Escapadas urbanas

Rincones de CDMX donde Asia cobra vida

Espacios públicos recrean atmósferas niponas, chinas y coreanas en plena capital; escenarios visuales convierten paseos cotidianos en viajes sensoriales y gastronomía

EN EL BARRIO chino se ofertan todo tipo de alimentos, como los dumplings. Fotos›Especial y Armando Armenta

La Ciudad de México es un mapa vivo donde las culturas dialogan sin pedir permiso. Entre avenidas caóticas y edificios que respiran historia, existen rincones capaces de romper la rutina y transportar, casi sin aviso, a otros continentes. En los últimos años, el auge global de las series coreanas, el anime japonés y el creciente interés por las tradiciones asiáticas ha despertado una curiosidad distinta: la de vivir esos universos más allá de la pantalla. Y aunque el viaje físico pueda parecer lejano, la capital ofrece pequeñas ventanas donde ese imaginario se vuelve tangible.

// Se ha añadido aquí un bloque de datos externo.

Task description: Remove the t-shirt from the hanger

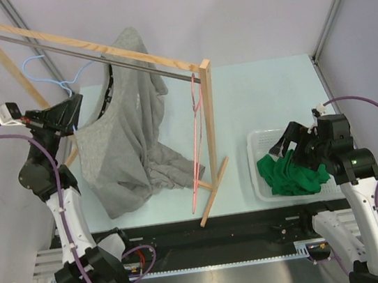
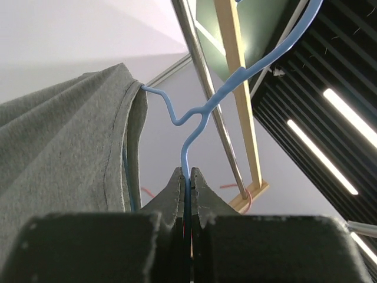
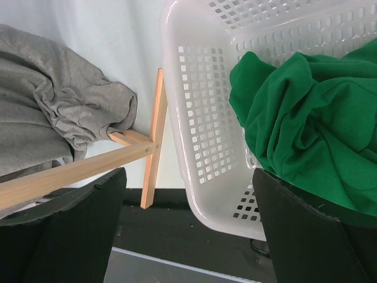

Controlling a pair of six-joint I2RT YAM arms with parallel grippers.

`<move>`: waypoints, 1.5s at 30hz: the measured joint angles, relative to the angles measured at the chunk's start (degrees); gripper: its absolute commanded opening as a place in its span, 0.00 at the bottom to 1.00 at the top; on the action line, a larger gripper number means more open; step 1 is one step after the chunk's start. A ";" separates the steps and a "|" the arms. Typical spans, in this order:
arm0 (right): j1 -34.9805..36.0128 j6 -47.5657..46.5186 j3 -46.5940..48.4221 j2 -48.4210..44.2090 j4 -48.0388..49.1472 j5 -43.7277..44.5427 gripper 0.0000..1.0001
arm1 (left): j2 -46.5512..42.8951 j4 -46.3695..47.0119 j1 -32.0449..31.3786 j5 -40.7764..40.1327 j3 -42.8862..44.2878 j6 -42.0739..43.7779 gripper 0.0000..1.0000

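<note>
Overhead, the left claw [image 2: 187,174] sat at nine o'clock, clenched on the wire neck of the blue hanger [image 2: 203,112]. The grey t-shirt [image 1: 126,143] hung from the wooden rack [image 1: 209,110], one hanger arm inside its collar, its hem pooled on the counter [image 1: 267,95]. At four o'clock the right claw [image 3: 188,230] gaped, released, over the white basket [image 3: 194,118] of green cloth [image 3: 306,118].

Your left arm [image 1: 62,201] rises from its base at the near left of the desk, elbow bent, wrist lifted high and reaching right. Its left hand [image 2: 187,177] points upward, fingers pressed together on the thin wire of the blue hanger [image 2: 240,72]. Your right arm [image 1: 366,190] stands at the near right, wrist angled down and left. Its right hand [image 1: 285,148] is spread wide, fingers [image 3: 65,230] holding nothing.
</note>
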 measured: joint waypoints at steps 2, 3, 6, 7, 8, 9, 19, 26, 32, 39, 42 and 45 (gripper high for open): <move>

LA ZONA tiene estructuras tradicionales japonesas y árboles asiáticos, como cerezos. Fotos›Especial y Armando Armenta

Uno de los puntos más representativos es el Barrio Chino, pues es un corredor que, pese a su tamaño, condensa una identidad vibrante. Al cruzar su arco, el visitante entra a un espacio donde los faroles rojos flotan como constelaciones urbanas y los muros se llenan de símbolos que evocan prosperidad y tradición. No es sólo un lugar para recorrer, sino para observar: cada textura, cada color y cada detalle cuentan una historia de migración, adaptación y permanencia cultural en el corazón del Centro Histórico.

EL PARQUE Masayoshi Ohira mezcla arquitectura japonesa y flora silvestre. Fotos›Especial y Armando Armenta
  • El Dato: En el Barrio Chino de la ciudad encontrarás cafeterías tradicionales y restaurantes con una variada oferta culinaria asiática.

Más al sur, el Parque Masayoshi Ohira propone una experiencia completamente distinta, casi introspectiva. Aquí no hay ruido ni prisa, sólo la cadencia suave del viento entre los árboles y el reflejo del agua en pequeños estanques. Sus puentes rojos y senderos de piedra parecen invitar a una caminata consciente, donde cada paso tiene un ritmo propio. Este jardín japonés no solamente es un homenaje diplomático, sino un recordatorio de la belleza en lo simple, de la pausa como acto necesario en medio de la ciudad.

EN EL BARRIO chino se ofertan todo tipo de alimentos, como los dumplings. Fotos›Especial y Armando Armenta

En otra dimensión verde, el Jardín Botánico del Bosque de Chapultepec guarda rincones que evocan la estética oriental sin declararlo abiertamente. Entre bambúes que se mecen con discreción y senderos que serpentean entre la vegetación, el visitante encuentra escenas que podrían pertenecer a un jardín de Kioto. Es un espacio donde la naturaleza dicta el ritmo y donde la mirada se acostumbra a lo sutil, a lo que no necesita imponerse para ser bello.

EL ARCO de la Amistad, de estilo chino, se encuentra en el Centro Histórico. Fotos›Especial y Armando Armenta

Por su parte, la Zona Rosa ha construido, con el paso del tiempo, una identidad híbrida que incluye guiños claros a la cultura japonesa. En ciertas calles, los letreros en kanji, las luces neón y las fachadas discretas generan una atmósfera que recuerda a los barrios nocturnos de Tokio. Es un paisaje urbano que se transforma con la noche, en el que las luces dibujan nuevas formas y cada esquina parece una escena lista para fotografiarse.

LA PAGODA coreana de Chapultepec es un monumento que replica a la de Seúl. Fotos›Especial y Armando Armenta

Recorrer estos lugares es también una forma de reinterpretar la capital. No se trata únicamente de replicar estéticas lejanas, sino de integrarlas en un contexto propio, donde conviven con la historia local y el pulso contemporáneo. En una época en la cual el mundo se consume a través de pantallas, estos espacios ofrecen algo distinto: la posibilidad de caminar dentro de esas imágenes, de sentirlas, de habitarlas por un momento e incluso degustar platillos.

Rincones de CDMX donde Asia cobra vida Fotos›Especial y Armando Armenta

Así, la Ciudad de México se confirma como un territorio de encuentros. Entre faroles, jardines y calles iluminadas, Asia deja de ser una idea distante para convertirse en una experiencia cercana, accesible y profundamente visual. Un recordatorio de que, a veces, viajar no implica ir lejos, sino aprender a mirar distinto lo que ya está aquí.